Bacon's Essays: Of Travel

Bacon’s essay Of Travel is loaded with excellent, if sometimes difficult to follow, advice. I don’t know about you, but the embassies of most of the countries I’ve visited don’t tend to encourage casual visitors hanging about their conference rooms.

Masquerade at the French Court, ca. 1470

Bacon only traveled abroad once, when his father sent him to France to learn civil law and improve his French. He left in 1576 or 1577, around age 15, and returned three years later on receiving news of his father’s death. He didn’t like traveling. He had delicate health and suffered from strange foods and strange beds. Once he returned to London, he rarely went farther than his boyhood home in Gorhambury, a mere 20 miles away.

We should also remember that in Bacon’s day, travel was meant to be educational, especially for the young. He doesn’t consider travel for sport, like hiking or surfing, or for pure rest, like lying on the beach under a palm umbrella. You need this if you’re working a job with long hours and lots of stress! People in the sixteenth century did travel for health, sometimes, although the journey itself might well inflict more harm than the destination could relieve.

Learn the language

“He that travelleth into a country, before he hath some entrance into the language, goeth to school, and not to travel.”

Many people around the world speak at least a little English nowadays — they didn’t in the sixteenth century — but even so, if you want to get past the Central Tourist Zone, you should make at least an attempt. It’s always useful to be able to read the signs and it’s nice to learn how to say at least “Please,” “Thank you,” and “Good morning.” The more unusual the language, the happier people will be that you made the effort.

Keep a journal

Officer’s mess on the Golden Hinde

“It is a strange thing, that in sea voyages, where there is nothing to be seen, but sky and sea, men should make diaries; but in land-travel, wherein so much is to be observed, for the most part they omit it; as if chance were fitter to be registered, than observation. Let diaries, therefore, be brought in use.”

Bacon knew that on those sea voyages the literate officers spent much of their time sitting at tiny tables. The ceilings in those ships were unbelievably low! 

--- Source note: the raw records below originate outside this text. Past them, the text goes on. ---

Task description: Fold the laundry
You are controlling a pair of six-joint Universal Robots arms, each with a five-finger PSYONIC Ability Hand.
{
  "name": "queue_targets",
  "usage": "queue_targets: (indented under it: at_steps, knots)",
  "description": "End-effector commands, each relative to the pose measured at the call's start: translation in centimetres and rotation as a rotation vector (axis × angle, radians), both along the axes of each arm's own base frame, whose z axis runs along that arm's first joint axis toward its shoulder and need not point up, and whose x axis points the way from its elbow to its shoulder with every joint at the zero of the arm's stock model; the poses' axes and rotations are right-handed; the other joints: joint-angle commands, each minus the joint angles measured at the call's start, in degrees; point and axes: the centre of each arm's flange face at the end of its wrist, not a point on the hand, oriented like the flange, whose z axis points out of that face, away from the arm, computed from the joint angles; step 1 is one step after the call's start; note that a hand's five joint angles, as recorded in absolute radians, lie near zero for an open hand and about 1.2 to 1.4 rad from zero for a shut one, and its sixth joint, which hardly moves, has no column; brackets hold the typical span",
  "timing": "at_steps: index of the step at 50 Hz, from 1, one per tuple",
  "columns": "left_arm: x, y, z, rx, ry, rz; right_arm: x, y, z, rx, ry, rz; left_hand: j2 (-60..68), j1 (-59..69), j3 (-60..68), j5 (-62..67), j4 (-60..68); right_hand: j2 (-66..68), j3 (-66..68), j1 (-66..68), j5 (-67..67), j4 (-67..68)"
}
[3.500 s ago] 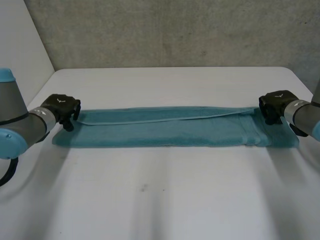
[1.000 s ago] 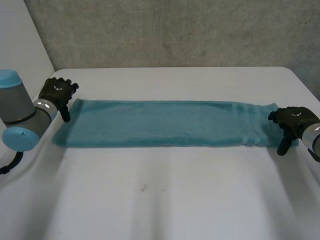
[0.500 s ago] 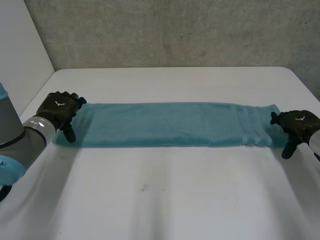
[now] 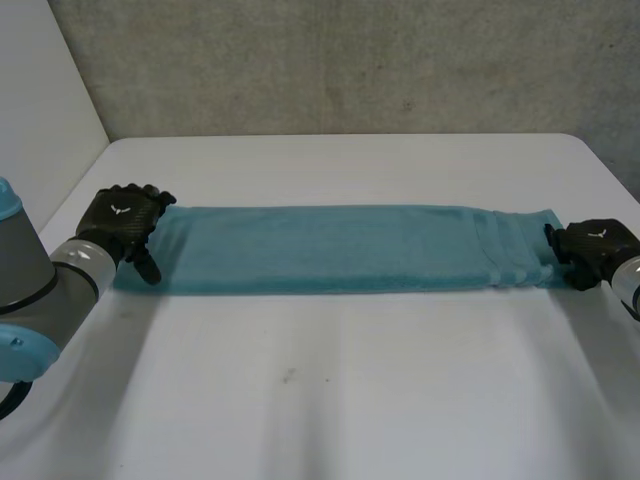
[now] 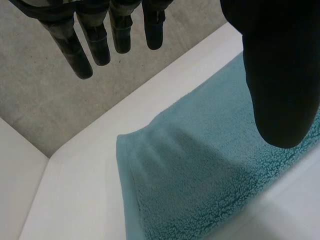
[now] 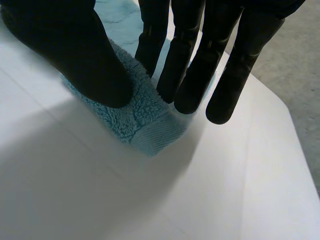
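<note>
Teal towel (image 4: 330, 248): terry cloth, looped fluffy pile, flat-woven hem band. White table (image 4: 330, 400): smooth, matt. Grey wall (image 4: 330, 60): rough concrete. My right hand (image 6: 75, 55): matt black.

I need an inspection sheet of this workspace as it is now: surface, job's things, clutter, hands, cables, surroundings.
surface: white table, a small dark mark on its near part
job's things: teal towel, folded into a long strip, lying flat across the table
clutter: nothing seen
hands: left hand open, fingers straight, over the towel's left end; right hand pinches the towel's right end corner between thumb and fingers
cables: nothing seen
surroundings: grey wall behind the table; white panel at its left
</note>
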Motion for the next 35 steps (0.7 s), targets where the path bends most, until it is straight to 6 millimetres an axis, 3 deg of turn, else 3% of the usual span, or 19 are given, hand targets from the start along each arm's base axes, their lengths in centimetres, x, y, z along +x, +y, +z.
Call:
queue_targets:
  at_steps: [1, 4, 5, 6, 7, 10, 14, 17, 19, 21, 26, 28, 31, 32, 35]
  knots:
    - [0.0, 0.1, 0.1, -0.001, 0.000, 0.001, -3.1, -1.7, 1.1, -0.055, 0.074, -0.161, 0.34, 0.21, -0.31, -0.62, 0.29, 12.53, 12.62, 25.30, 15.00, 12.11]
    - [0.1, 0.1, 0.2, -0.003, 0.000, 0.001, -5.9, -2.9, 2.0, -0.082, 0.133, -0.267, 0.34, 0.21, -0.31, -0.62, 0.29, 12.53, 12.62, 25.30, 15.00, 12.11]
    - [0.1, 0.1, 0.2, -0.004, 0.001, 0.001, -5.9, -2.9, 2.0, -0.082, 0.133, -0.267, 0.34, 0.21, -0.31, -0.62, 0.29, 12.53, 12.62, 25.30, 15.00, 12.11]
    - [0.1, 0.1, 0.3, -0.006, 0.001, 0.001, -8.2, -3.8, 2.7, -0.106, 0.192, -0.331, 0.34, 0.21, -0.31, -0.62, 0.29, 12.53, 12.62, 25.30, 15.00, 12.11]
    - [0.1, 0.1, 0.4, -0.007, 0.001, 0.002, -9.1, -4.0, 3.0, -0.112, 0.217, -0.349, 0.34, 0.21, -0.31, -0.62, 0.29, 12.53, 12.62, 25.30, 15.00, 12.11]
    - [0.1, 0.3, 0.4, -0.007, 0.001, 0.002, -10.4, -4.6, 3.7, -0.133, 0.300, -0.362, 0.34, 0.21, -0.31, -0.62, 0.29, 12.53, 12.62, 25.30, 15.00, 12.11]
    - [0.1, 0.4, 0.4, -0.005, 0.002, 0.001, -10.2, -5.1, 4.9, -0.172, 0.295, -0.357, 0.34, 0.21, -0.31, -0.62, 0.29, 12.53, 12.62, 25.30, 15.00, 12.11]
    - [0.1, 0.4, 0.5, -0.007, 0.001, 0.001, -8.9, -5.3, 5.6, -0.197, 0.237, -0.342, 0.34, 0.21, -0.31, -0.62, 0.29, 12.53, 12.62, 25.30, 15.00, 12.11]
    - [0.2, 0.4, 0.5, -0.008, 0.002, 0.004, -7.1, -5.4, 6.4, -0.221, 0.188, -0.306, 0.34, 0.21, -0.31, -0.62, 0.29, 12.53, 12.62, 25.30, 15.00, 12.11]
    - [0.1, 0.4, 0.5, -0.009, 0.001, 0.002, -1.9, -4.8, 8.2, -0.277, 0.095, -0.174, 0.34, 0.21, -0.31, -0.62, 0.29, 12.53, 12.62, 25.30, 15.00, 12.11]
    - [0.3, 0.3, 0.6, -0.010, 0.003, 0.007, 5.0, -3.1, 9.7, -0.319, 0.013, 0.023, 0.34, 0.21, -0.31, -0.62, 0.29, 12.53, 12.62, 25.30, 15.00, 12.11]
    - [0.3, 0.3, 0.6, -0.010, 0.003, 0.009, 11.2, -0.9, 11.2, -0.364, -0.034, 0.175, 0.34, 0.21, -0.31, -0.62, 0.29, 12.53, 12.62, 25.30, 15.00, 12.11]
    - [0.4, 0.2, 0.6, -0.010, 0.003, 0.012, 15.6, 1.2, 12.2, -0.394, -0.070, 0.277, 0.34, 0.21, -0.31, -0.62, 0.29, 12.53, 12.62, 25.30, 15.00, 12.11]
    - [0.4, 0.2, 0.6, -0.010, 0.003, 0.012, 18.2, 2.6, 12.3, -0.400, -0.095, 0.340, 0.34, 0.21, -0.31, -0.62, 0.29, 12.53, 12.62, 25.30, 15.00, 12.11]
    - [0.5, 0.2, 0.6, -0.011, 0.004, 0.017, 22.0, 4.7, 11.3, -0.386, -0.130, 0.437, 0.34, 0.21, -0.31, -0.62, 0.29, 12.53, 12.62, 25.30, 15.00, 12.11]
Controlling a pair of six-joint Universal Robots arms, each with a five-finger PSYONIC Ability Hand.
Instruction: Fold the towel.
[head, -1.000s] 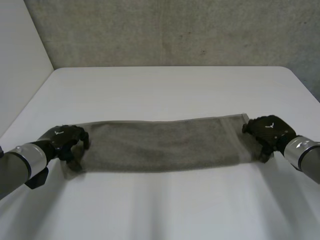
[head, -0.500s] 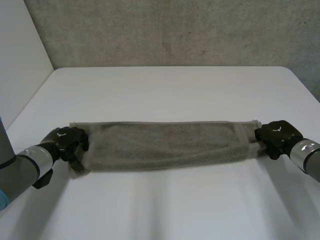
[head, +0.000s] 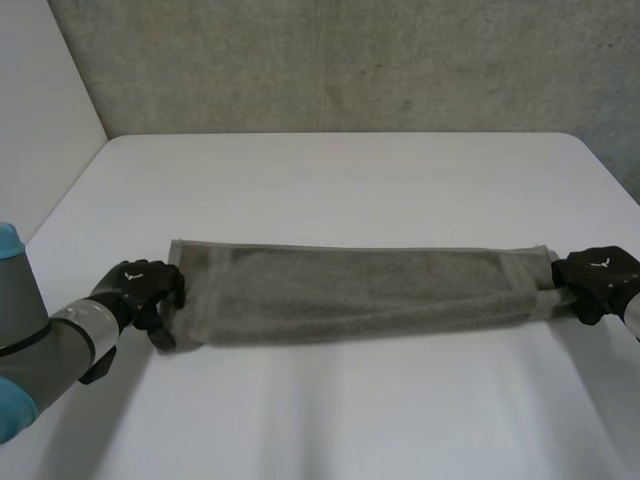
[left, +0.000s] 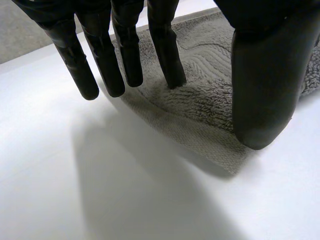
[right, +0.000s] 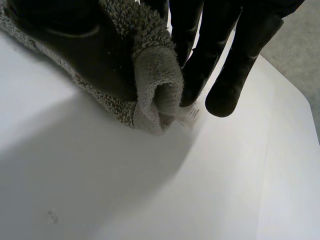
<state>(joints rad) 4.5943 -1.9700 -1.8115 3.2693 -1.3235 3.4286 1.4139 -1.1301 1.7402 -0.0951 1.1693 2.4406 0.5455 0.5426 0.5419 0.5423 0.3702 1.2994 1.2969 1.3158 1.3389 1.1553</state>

I take copious notes when I’m traveling for a book; none whatsoever when I’m traveling for pure fun. Likewise, I take hundreds of photographs on research trips and just the odd snap or two, usually just with my phone, otherwise. 

Francis Bacon’s must-sees

Listified by yours truly. They didn’t do bullets in Bacon’s day.

Pannini Ruins and the Colosseum in Rome

“The things to be seen and observed are:

  • the courts of princes, especially when they give audience to ambassadors;
  • the courts of justice, while they sit and hear causes; and so of consistories ecclesiastic;
  • the churches and monasteries, with the monuments which are therein extant;
  • the walls and fortifications of cities, and towns, and so the heavens and harbors;
  • antiquities and ruins;
  • libraries;
  • colleges, disputations, and lectures, where any are;
  • shipping and navies;
  • houses and gardens of state and pleasure, near great cities;
  • armories; arsenals; magazines;
  • exchanges; burses; warehouses;
  • exercises of horsemanship, fencing, training of soldiers, and the like;
  • comedies, such whereunto the better sort of persons do resort;
  • treasuries of jewels and robes; cabinets and rarities;
  • and, to conclude, whatsoever is memorable.’
  • “As for triumphs, masks, feasts, weddings, funerals, capital executions, and such shows, men need not to be put in mind of them; yet are they not to be neglected.”horse-show

Some of these are still on most people’s lists; others, not so much. Next time you go to India or Pakistan (or the UK, USA, France, etc.) ask about taking a peek at their nukes. Here’s a list of who has how many.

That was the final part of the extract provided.